I also need to pray that I would not be judgemental of the ignorant because for a long time I was one of them. I went to church, gave my tithe and offering, sang the songs, prayed the prayers, voluntered, and made my presence known in the church, but my love and passion for him had not increased. I was just playing church. So many people are doing the same. They are playing the part, but are not letting it change them. Why?? Because they don't want to change. They don't want to be convicted of their sin. They want God to save them from Hell, but they don't want anything else to do with him after that. Selfish! I'm so afraid to think of all the people who will one day be told "Depart from me, oh worker of iniquities. I never knew you!" I must pray that the Holy Spirit will convict those believers and that they will fall madly in love with God. Also, that I will show them the love of Christ.

Friday, May 14, 2010

I hate my Thermax!!

I need a new vaccum cleaner!!! I am so tired of lugging around my huge Thermax! With three kids, everything someone ends up on the floor. So, I need a vaccum that is easy to get to and use. Anytime I need to vaccum I have to go through like 10,000 steps before I can even plug my stupid Thermax in! It is RIDICULOUS!!! So, I've decided to save up for a Dyson Ball...maybe by the end of the summer I can chunk my old vaccum and say hello to a new one! Wish me luck!

Monday, May 3, 2010

Adoption

Recently, Nolan had his first birthday, so I've started weaning him. I have really enjoyed nursing him and am really sad to see this special time come to an end. For those of you who have nursed, you know emotional this is. Especially when this could be the last child I nurse.

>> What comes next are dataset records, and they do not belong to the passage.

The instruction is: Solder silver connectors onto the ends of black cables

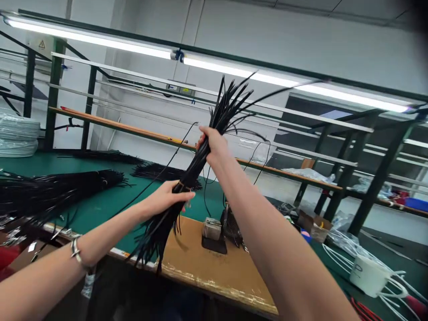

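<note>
A thick bundle of black wires point(197, 162) is held up at a slant above the bench, its loose ends fanning out at the top and bottom. My right hand point(214, 141) wraps round its upper part. Lower down, my left hand point(170, 198) grips the bundle beside a thin tie, thumb across the front. A few strands stick out to the upper right. Behind the hands, on the brown board point(190, 254), stands a small metal device point(212, 229) with a dark base.
More black wire bundles point(67, 189) lie on the green bench top point(100, 209) at left. Coiled white cable point(16, 133) sits far left. At right are a white mug point(369, 274), white wires and a cardboard box point(314, 225). Shelf rails point(133, 126) and lamps run behind.
</note>
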Tool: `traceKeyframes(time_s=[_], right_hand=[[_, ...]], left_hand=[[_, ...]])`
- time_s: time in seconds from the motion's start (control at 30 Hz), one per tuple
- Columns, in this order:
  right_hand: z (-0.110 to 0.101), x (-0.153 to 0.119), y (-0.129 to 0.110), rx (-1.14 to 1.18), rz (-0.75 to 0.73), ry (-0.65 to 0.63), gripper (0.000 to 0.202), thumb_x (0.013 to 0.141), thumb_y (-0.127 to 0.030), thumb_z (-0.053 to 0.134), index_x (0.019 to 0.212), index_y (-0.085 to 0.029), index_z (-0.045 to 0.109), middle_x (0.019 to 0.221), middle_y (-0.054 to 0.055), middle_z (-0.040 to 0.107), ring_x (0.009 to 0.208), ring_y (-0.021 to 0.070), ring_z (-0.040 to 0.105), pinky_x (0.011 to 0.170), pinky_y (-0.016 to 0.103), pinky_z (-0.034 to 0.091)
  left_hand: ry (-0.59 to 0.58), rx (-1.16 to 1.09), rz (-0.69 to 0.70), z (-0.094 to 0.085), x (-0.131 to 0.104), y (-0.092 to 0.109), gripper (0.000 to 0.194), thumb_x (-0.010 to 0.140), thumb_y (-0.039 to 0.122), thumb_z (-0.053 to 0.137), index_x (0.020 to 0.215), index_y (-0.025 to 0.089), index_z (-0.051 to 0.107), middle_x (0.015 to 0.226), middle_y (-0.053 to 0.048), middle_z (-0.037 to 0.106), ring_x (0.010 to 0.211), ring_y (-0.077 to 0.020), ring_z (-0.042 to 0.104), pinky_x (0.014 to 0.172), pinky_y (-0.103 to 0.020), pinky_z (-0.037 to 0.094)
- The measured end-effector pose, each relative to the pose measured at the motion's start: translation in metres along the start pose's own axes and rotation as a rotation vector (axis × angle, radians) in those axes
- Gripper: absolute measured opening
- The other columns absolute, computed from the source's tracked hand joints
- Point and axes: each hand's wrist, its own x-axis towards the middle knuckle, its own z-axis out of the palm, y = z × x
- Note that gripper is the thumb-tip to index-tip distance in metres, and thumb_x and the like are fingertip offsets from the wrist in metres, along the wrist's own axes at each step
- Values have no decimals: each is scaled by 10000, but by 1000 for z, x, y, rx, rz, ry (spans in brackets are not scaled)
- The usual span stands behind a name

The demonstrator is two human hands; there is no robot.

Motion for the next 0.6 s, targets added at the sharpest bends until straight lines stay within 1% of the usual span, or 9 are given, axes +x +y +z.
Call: traceKeyframes(time_s=[0.03, 0.1, 0.17, 0.23, 0.3, 0.37, 0.5, 0.6], right_hand=[[7, 8, -4, 2, -32, -1, 153, 1035, -278, 693, 968, -142, 669, 802, -42, 649, 555, 73, 576, 494, 189, 501], [20, 23, -11, 3, -91, -3, 232, 1018, -238, 704, 821, -152, 617, 672, -88, 557, 473, 51, 481, 439, 166, 426], [31, 37, -12, -2, -137, -3, 303, 973, -198, 737, 725, -167, 565, 605, -102, 506, 462, 53, 460, 432, 169, 412], [39, 51, -7, -19, -165, 0, 334, 918, -168, 777, 680, -178, 544, 575, -98, 500, 481, 63, 482, 444, 180, 431], [42, 64, 7, -47, -164, 0, 324, 905, -163, 789, 682, -174, 554, 585, -91, 520, 496, 68, 504, 454, 184, 444], [41, 75, 28, -80, -133, -7, 294, 928, -172, 777, 713, -161, 577, 623, -87, 548, 501, 66, 518, 459, 180, 449], [28, 94, 78, -133, -31, -35, 197, 983, -196, 742, 827, -137, 637, 722, -62, 609, 528, 64, 545, 475, 175, 471], [16, 105, 106, -149, 40, -58, 141, 1016, -232, 715, 924, -137, 667, 805, -42, 654, 574, 75, 591, 500, 184, 506]], left_hand=[[22, 15, 16, -7, 10, 3, 351, 1002, 384, 684, 1275, 166, 662, 1231, -89, 713, 1014, -216, 726, 868, -421, 625], [77, 48, 55, -20, 27, 5, 366, 1004, 391, 679, 1293, 169, 656, 1259, -94, 705, 1044, -225, 721, 891, -437, 620], [138, 89, 93, -28, 40, -1, 372, 1005, 400, 676, 1296, 170, 654, 1268, -96, 702, 1060, -231, 717, 908, -448, 613], [186, 133, 106, -33, 48, -15, 369, 999, 398, 684, 1287, 169, 659, 1263, -92, 703, 1072, -237, 714, 925, -458, 606], [206, 171, 82, -35, 53, -38, 361, 989, 384, 699, 1275, 167, 665, 1261, -89, 704, 1085, -243, 710, 938, -465, 601], [197, 187, 36, -36, 55, -66, 359, 987, 372, 704, 1278, 167, 665, 1278, -92, 699, 1095, -246, 708, 936, -465, 603], [149, 173, -34, -38, 55, -122, 372, 995, 372, 694, 1305, 171, 654, 1301, -98, 692, 1098, -245, 710, 930, -463, 610], [125, 161, -65, -42, 51, -152, 367, 993, 372, 696, 1297, 169, 657, 1295, -97, 694, 1102, -246, 709, 938, -468, 605]])
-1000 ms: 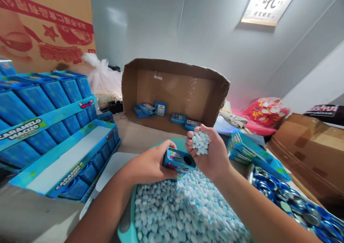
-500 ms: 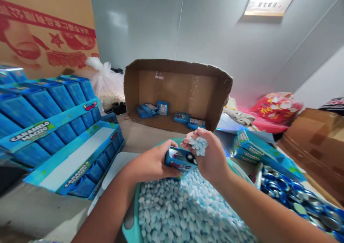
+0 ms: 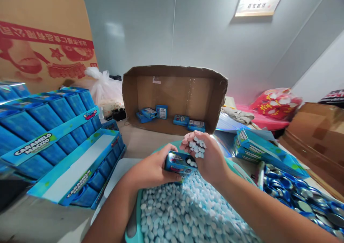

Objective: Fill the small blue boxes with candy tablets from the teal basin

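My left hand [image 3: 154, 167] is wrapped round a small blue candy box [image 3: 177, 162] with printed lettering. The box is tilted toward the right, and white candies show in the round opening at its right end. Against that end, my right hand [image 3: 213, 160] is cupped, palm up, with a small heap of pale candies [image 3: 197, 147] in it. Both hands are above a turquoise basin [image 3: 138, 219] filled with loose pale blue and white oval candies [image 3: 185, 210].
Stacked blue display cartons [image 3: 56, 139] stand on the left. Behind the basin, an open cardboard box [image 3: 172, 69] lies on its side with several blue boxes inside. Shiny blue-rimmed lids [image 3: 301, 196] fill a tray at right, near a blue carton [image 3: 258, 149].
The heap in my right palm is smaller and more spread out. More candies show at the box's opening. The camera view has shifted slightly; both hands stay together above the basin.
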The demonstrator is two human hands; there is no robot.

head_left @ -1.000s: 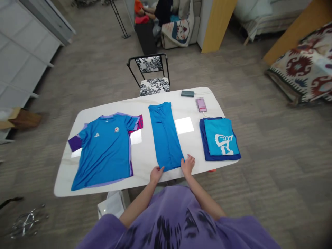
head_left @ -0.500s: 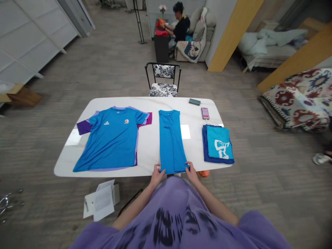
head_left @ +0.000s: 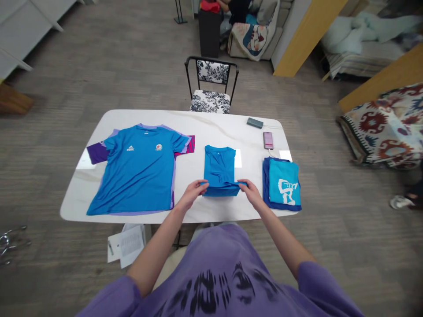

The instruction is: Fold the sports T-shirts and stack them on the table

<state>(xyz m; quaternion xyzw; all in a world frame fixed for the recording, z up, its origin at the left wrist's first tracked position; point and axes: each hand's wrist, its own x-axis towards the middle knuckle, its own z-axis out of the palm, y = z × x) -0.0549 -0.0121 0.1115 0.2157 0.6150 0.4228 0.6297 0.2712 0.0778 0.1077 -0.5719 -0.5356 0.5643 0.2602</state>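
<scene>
Each hand's grip is closed, fingers and thumb pinching a corner of the blue shirt's (head_left: 219, 165) raised hem: left hand (head_left: 193, 193) at one corner, right hand (head_left: 250, 192) at the other. The shirt sits at mid-worktop (head_left: 194, 211), with a bare strip between it and the near edge. Open surface separates it from the spread shirts (head_left: 139, 171) on the left; a narrower gap lies before the folded stack (head_left: 283, 185), which reaches the right edge. Beyond the far edge stands a chair (head_left: 211, 83).
</scene>
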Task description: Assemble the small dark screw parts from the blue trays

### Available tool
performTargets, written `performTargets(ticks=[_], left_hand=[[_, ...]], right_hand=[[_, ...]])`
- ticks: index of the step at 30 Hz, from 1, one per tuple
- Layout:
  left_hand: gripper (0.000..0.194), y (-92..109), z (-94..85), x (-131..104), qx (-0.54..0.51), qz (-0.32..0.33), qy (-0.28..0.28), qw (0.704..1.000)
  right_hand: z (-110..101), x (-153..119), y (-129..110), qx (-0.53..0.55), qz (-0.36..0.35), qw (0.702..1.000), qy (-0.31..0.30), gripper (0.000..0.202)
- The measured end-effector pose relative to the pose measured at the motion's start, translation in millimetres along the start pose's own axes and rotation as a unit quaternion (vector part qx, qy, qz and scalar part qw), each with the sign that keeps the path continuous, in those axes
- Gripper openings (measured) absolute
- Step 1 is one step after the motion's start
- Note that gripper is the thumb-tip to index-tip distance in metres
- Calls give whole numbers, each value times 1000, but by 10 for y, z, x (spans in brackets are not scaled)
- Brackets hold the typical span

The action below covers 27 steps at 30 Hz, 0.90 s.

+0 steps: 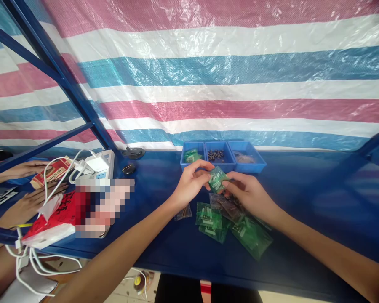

I'm sure those of you who know me are thinking "What? I thought she wanted like 4 or 5 kids!" And you would be correct. I do want more children, but feel the Lord is leading us to adoption sometime in the future. I have always wanted to adopt but lately have really felt this calling on my life. What better way to model the adoption of believers into the family of God than to adopt a child or two into our family. I have always felt like my purpose in life was to be a mother and my greatest goal is to teach my children the truths of the gospel. I long for them to fall madly in love with their Creator and see Him as beautiful and that as they grow, their lives would GLORIFY Him!!

I feel a strong sense to reach out and be a mother to the motherless and to show them the love and mercy that God has shown to me. Christ did not adopt us based on our worth or anything we had done. We were not pleasant to look at, but were sinners and rebels. But in his mercy he called us unto himself and that his grace would be praised. In will not adopt a child for myself but for God's glory. I want to glorify the grace of God - to train our precious children to make much of God.

I am looking forward to seeing what the Walker's look like in 5 years!! This could be very interesting:)

Tuesday, April 20, 2010

Wednesday, April 7, 2010

A Time of Prayer

I have really been convicted lately of our church's children's ministry. Don't get me wrong, I attend a great church (FBC - Magnolia) with an aray of ministry opportunities. I just feel like there has got to be a change. We need workers, teachers, people who truly care about the spirituality of our children! I really feel like it's time for a change. I am really praying that God will reveal his will to me and that he would show me what I can do to make a change and encourage others to join in my efforts to grow our precious children in the knowlegde and truth of Scripture and to fall madly in love with the One who created them!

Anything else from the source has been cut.